Re: ethtool TODO list - additional info
On 16-07-12 11:12 AM, John W. Linville wrote: > On Tue, Jul 12, 2016 at 01:04:52PM -0500, Jorge Alberto Garcia wrote: >> On Tue, Jul 12, 2016 at 12:55 PM, Jiri Pirko wrote: >>> Tue, Jul 05, 2016 at 05:37:42PM CEST, jorge.garcia.gonza...@gmail.com wrote: Hi ! Some days ago, Jiri Pirko was talking about some next steps to implement for ethtool. I haven't seen any follow up since ethtool's maintainer change. Can we have additional details about these ? - libethtool - API - generic netlink >>> >>> Yep, exactly, no reply. Apparently nobody really want to do any initiative >>> here, and I'm lacking time to do it :( >>> >> >> That's fine, I already got a git repo, I'm trying to understand what >> 'use generic netlink' means. >> >> This is a piece of what grep got me on iproute git repo (I'm still >> trying to understand) >> grep -i netlink -r iproute2/ >> iproute2/bridge/mdb.c:#include "libnetlink.h" >> iproute2/bridge/vlan.c:#include "libnetlink.h" >> ... >> .. > > The general notion would be to replace the current ioctl-based > ethtool API with one that is based on netlink, like many of the other > networking APIs. I'm fine with the general idea of that, but so far > I haven't heard a strong case for why it is necessary.
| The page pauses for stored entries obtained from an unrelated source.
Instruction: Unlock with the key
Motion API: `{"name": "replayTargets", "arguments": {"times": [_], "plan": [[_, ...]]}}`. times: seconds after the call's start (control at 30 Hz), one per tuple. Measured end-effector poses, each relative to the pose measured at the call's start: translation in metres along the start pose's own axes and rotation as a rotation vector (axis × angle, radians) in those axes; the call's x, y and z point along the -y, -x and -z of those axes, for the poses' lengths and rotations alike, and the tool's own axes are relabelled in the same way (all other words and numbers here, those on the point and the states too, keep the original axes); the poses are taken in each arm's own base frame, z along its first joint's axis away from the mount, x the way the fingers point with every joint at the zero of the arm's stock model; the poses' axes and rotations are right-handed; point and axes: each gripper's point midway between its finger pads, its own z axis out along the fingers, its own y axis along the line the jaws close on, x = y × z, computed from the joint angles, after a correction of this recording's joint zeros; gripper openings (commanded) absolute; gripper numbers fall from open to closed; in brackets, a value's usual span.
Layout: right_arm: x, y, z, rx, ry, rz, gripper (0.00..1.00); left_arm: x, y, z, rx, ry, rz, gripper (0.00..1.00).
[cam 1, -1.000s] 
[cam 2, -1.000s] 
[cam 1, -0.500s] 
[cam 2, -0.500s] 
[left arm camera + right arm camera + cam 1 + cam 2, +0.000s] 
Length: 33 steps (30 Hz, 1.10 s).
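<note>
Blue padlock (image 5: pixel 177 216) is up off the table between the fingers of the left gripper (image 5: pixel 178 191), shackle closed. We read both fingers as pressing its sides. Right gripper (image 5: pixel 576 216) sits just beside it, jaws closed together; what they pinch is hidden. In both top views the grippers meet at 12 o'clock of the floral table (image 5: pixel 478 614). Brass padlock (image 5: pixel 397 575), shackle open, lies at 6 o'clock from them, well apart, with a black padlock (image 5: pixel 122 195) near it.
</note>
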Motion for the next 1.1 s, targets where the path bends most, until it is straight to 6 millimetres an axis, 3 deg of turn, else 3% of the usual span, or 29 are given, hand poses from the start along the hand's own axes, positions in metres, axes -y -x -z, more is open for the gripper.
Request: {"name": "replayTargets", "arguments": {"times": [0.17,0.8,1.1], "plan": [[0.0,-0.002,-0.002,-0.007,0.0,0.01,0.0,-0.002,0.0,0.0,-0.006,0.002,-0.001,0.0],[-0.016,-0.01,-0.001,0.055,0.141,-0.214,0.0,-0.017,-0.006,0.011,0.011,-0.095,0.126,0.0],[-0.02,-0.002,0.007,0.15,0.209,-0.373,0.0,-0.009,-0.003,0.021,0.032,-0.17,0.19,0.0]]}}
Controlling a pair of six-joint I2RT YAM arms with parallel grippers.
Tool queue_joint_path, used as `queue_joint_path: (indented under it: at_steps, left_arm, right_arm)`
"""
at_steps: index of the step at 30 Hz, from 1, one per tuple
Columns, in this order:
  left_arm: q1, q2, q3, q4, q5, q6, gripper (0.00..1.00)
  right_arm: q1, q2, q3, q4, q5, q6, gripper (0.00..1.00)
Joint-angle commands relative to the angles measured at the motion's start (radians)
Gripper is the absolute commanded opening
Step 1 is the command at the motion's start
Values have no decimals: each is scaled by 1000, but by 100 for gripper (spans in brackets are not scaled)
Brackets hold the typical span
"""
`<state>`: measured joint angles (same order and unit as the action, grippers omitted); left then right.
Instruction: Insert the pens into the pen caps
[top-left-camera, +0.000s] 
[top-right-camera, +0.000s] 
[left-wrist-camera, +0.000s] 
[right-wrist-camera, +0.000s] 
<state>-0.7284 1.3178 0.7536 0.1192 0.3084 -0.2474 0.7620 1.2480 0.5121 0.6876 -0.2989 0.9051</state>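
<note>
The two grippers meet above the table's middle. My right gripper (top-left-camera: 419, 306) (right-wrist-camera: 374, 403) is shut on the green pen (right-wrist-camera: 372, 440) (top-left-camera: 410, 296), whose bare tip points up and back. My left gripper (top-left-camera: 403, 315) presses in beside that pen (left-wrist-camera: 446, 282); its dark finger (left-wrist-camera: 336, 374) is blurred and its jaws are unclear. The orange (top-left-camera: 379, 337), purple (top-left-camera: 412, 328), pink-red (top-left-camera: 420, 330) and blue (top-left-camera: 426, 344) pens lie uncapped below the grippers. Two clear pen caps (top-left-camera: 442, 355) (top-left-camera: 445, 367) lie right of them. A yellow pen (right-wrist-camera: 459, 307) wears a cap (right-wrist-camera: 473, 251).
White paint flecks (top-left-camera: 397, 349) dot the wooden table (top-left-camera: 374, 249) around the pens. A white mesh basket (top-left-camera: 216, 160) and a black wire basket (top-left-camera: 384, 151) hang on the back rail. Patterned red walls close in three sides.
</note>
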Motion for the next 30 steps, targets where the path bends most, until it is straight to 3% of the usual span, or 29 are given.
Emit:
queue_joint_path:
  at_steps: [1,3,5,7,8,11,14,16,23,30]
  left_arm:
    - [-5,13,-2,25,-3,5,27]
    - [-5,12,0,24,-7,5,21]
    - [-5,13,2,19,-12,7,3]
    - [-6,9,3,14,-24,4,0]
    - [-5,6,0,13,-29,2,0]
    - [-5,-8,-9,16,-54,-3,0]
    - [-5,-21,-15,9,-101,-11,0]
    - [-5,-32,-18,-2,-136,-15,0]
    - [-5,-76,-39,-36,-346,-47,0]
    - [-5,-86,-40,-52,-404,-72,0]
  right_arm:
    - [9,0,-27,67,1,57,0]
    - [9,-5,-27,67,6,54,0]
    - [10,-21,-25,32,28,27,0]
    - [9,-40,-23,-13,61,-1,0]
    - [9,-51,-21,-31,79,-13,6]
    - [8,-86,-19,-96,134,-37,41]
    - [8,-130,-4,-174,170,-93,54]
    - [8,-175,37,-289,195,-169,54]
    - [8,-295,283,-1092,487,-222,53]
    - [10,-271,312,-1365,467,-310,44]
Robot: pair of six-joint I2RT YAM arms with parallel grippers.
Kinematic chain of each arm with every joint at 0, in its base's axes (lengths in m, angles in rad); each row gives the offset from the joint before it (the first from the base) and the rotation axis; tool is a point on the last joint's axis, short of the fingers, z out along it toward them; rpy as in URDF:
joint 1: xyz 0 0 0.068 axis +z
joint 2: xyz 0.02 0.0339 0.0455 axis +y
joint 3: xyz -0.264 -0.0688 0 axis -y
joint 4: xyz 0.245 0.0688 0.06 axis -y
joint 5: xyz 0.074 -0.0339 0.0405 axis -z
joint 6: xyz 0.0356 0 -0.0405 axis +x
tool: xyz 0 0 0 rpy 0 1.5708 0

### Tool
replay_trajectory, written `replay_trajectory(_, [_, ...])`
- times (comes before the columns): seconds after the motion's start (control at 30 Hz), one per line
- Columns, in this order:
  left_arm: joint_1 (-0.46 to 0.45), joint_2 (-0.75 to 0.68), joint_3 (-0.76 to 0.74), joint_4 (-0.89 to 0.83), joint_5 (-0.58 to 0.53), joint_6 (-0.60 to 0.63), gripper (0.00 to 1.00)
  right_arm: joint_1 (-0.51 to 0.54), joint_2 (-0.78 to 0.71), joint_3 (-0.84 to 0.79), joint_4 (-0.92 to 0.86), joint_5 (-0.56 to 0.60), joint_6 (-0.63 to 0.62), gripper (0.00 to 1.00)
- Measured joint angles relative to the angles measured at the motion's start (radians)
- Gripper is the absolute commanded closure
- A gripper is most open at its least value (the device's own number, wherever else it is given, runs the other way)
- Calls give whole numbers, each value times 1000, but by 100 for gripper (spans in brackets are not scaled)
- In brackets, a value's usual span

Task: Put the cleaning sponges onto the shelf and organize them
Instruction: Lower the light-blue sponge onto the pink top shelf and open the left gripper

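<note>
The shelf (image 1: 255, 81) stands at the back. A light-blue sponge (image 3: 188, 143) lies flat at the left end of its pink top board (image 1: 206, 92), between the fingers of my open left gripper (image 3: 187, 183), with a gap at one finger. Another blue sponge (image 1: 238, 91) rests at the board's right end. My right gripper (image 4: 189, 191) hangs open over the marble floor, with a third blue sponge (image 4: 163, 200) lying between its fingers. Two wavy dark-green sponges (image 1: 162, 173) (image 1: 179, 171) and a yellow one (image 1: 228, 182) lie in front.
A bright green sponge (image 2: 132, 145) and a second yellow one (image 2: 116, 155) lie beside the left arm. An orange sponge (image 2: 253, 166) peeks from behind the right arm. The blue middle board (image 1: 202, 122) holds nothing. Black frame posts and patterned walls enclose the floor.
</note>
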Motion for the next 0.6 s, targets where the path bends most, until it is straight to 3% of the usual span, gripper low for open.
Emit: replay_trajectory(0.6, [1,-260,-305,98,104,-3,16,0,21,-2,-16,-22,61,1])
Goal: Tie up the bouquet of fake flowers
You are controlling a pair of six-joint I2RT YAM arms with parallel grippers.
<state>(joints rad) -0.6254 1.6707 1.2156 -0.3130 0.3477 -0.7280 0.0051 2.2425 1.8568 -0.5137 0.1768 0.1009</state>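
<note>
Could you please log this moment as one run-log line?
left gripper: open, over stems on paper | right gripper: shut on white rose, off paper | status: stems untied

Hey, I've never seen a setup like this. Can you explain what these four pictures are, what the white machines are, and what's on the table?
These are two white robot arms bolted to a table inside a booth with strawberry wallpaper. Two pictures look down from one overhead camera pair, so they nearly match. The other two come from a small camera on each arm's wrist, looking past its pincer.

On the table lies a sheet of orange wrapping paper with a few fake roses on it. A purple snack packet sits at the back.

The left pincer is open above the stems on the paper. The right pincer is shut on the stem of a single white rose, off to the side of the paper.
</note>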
It certainly > doesn't seem urgent to me -- if someone disagrees, then please explain! > And probably obvious but you can't remove the ioctl based ethtool interface because we have a lot of software using it so you will have to maintain both in parallel if there is a netlink equivalent. Also most the stuff in ethtool tends to be things you set once at init time or for debugging so the benefit of notifiers and such are minimal. Sure if I was doing it from scratch netlink would be better and there are probably parts of it that are worth converting over where notifier hooks and standardizing would be beneficial. I think Roopa for example was coming up with some more general statistics mechanism. My $.02 anyways. JohnF
Re: ethtool TODO list - additional info
From: "John W. Linville" Date: Tue, 12 Jul 2016 14:12:52 -0400 > I haven't heard a strong case for why it is necessary. Stats on large scale setups/systems is problematic and ethtool is a part of that problem. Extensibility in general suffers because of the ioctl() interface as well. For getting ethtool settings or stats, we have no clean filtering mechanism. I could go on and on... I think before any new features are added to ethtool, we move over to the netlink based interface and lock the existing ioctl() API in stone.